Give back all the data exactly as it was written.

..........

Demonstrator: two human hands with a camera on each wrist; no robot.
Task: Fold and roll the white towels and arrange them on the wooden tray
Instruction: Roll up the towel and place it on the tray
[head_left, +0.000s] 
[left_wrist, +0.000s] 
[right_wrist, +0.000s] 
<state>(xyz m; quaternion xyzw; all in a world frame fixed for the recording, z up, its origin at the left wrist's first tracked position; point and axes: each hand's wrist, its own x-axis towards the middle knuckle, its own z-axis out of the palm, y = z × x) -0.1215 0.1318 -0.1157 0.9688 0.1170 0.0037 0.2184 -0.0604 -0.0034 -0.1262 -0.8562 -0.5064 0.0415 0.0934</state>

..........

* [Expected answer]
Demonstrator: two human hands with a camera on each wrist; no robot.
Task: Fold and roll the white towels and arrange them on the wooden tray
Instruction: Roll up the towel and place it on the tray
[head_left, +0.000s] 
[left_wrist, +0.000s] 
[right_wrist, +0.000s] 
<state>(xyz m; quaternion xyzw; all in a world frame fixed for the recording, z up, its origin at the left wrist's first tracked position; point and axes: each hand's wrist, its own x-axis towards the middle knuckle, its own z-axis out of the palm, y = z × x) -0.1215 0.1318 -0.1157 0.9688 0.1170 0.0037 0.2184 -0.0604 -0.0034 -0.1262 -0.8562 -0.5064 0.0415 0.0934</state>

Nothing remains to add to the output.